Currently, CSI scientists are in the process of applying to join the OpenMP Architecture Review Board. This nonprofit technology consortium manages the OpenMP application programming interface specification for parallel programming on shared-memory systems — those in which individual processes can communicate and share data by using a common memory.

In June 2016, Brookhaven became a member of the OpenACC consortium. As part of this community of more than 20 research institutions, supercomputing centers, and technology developers, Brookhaven will help determine the future direction of the OpenACC programming standard for parallel computing.

The OpenACC API simplifies the programming of computer systems that combine traditional core processors with accelerator devices, such as GPUs and co-processors.
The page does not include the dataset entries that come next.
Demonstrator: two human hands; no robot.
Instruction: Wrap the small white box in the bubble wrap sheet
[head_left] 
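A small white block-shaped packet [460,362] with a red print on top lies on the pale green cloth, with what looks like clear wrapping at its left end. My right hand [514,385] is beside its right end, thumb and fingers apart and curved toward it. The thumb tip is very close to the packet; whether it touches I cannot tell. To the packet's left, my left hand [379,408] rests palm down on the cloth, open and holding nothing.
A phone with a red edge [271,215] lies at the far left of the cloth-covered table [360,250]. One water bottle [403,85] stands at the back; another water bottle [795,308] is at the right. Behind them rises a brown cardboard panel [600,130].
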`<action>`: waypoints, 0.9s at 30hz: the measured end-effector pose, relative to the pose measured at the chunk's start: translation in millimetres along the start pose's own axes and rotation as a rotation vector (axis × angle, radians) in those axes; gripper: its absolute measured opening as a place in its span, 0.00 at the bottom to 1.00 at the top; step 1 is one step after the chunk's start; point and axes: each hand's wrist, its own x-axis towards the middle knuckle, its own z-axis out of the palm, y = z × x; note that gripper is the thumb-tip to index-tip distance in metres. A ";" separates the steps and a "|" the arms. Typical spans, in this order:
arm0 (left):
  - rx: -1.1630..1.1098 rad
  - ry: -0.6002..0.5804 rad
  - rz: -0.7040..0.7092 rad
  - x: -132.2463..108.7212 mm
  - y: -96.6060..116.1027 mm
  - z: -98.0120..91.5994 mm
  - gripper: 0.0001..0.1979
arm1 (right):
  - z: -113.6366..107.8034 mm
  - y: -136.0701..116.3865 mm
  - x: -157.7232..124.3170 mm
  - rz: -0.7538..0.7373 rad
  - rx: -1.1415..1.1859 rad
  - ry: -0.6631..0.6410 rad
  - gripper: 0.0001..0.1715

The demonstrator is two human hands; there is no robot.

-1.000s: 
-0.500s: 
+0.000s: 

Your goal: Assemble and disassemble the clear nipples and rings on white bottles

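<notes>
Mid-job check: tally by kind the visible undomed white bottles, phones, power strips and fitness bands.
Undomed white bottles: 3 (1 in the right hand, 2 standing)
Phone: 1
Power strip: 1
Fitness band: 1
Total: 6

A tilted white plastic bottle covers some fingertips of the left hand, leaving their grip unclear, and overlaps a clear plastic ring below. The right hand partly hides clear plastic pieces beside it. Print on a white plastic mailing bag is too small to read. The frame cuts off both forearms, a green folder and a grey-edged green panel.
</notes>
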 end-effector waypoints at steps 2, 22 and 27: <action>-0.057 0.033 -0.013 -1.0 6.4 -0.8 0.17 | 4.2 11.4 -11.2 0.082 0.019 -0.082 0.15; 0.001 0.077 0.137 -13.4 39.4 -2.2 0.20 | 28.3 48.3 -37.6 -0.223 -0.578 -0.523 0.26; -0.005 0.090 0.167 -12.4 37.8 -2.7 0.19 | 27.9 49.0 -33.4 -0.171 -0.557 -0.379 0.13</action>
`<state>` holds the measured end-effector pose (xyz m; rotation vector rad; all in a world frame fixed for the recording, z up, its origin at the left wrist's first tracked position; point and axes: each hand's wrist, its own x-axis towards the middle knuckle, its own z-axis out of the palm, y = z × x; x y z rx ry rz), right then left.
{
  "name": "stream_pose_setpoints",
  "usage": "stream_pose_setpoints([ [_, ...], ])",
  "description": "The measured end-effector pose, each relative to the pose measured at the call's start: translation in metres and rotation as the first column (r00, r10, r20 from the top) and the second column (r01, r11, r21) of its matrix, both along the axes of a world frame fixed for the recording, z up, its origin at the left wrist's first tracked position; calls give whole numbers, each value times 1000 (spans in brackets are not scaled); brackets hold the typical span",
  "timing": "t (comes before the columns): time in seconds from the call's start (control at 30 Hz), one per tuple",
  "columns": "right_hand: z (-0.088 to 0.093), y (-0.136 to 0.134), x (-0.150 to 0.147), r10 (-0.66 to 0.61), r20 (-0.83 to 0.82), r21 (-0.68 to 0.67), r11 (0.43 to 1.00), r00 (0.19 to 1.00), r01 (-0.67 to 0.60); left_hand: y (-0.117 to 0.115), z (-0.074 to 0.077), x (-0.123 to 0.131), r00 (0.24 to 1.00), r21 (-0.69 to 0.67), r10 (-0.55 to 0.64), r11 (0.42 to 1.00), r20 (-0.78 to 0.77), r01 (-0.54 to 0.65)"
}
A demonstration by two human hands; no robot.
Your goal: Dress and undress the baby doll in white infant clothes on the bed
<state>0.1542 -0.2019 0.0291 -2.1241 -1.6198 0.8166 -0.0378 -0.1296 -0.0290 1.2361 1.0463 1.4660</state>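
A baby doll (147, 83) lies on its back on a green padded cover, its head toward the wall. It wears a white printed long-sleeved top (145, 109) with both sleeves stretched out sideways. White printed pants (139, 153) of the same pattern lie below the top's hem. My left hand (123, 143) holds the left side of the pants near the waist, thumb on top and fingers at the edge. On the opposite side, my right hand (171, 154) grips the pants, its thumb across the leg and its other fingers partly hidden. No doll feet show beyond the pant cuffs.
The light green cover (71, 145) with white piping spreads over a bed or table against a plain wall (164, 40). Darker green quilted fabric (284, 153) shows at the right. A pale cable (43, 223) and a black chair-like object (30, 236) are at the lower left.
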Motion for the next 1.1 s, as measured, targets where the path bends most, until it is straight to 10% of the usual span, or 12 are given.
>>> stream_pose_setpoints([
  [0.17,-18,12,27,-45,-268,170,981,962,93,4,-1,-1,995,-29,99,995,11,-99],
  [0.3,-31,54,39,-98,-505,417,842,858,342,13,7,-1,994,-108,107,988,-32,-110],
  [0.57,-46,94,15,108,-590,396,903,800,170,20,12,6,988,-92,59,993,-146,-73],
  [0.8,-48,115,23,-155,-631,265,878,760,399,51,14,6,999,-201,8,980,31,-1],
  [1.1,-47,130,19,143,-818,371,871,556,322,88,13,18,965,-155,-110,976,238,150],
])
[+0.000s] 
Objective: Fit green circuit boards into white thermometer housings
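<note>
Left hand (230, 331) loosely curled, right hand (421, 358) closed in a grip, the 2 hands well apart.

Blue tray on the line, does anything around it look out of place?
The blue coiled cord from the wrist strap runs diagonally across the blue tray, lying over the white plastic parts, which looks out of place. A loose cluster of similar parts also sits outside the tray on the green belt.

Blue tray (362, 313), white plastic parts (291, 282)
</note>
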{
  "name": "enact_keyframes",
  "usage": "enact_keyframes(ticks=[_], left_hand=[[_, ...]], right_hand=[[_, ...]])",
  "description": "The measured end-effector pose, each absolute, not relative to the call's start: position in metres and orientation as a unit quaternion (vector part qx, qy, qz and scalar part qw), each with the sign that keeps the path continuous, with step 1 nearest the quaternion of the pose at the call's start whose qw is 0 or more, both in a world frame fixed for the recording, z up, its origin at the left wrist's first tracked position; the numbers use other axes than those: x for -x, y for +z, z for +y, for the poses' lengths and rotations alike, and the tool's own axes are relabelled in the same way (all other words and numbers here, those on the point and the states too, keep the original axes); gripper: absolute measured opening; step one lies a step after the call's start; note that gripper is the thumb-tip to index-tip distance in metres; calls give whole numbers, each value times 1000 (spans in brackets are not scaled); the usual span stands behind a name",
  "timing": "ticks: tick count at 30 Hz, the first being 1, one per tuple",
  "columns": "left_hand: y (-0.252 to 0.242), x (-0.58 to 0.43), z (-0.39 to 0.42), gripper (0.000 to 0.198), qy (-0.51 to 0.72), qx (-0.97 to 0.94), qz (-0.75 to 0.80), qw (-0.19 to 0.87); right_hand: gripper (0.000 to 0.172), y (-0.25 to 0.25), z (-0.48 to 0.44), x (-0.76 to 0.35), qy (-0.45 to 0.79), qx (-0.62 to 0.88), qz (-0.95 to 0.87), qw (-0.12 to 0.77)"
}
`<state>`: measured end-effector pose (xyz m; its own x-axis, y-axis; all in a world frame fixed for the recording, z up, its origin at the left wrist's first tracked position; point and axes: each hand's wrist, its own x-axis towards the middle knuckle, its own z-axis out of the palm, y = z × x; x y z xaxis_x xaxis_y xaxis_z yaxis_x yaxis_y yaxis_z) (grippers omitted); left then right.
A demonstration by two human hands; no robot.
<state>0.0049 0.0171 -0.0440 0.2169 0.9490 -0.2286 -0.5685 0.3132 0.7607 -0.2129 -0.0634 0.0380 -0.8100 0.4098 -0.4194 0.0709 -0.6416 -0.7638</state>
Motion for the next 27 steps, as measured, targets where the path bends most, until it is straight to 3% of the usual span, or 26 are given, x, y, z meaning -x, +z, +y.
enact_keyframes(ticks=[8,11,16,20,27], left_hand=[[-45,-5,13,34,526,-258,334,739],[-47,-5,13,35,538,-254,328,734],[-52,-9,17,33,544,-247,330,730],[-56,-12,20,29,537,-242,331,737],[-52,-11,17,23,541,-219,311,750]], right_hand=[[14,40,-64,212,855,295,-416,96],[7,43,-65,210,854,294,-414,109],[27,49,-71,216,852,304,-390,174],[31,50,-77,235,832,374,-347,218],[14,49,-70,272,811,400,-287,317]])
The standard describes a set of instructions that identify computationally intensive parts of the code in common programming languages to be offloaded from a primary host processor to an accelerator. Distributing the processing load enables more efficient computations — like the many that Brookhaven scientists require to analyze the data they generate at RHIC, NSLS-II, and CFN.

"From imaging the complex structures of biological proteins at NSLS-II, to capturing the real-time operation of batteries at CFN, to recreating exotic states of matter at RHIC, scientists are rapidly producing very large and varied datasets," Kleese van Dam says. "The scientists need sufficient computational resources for interpreting these data and extracting key information to make scientific discoveries that could lead to the next pharmaceutical drug, longer-lasting battery, or discovery in physics."

As an OpenACC member, Brookhaven Lab will help implement the features of the latest C++ programming language standard into OpenACC software. This effort will directly support the new institutional cluster that Brookhaven purchased from Hewlett Packard Enterprise. 

"When programming advanced computer systems such as the institutional cluster, scientific software developers face several challenges, one of which is transferring data resident in main system memory to local memory resident on an accelerator such as a GPU," says computer scientist Nicholas D'Imperio, chair of Brookhaven's Computational Science Laboratory for advanced algorithm development and optimization. "By contributing to the capabilities of OpenACC, we hope to reduce the complexity inherent in such challenges and enable programming at a higher level of abstraction."

Centralized Initiative 

These standards development efforts and technology upgrades come at a time when CSI is bringing all of its computer science and applied mathematics research under one roof. In October 2016, CSI staff moved into a building that will accommodate a rapidly growing team and will include collaborative spaces where Brookhaven Lab scientists and facility users can work with CSI experts. The building comprises approximately 60,000 square feet of open space that Brookhaven Lab, with the support of DOE, will develop into a new data center to house its growing data, computing, and networking infrastructure.

"We look forward to the data-driven scientific discoveries that will come from these collaborations and the use of the new computing technology," Kleese van Dam says.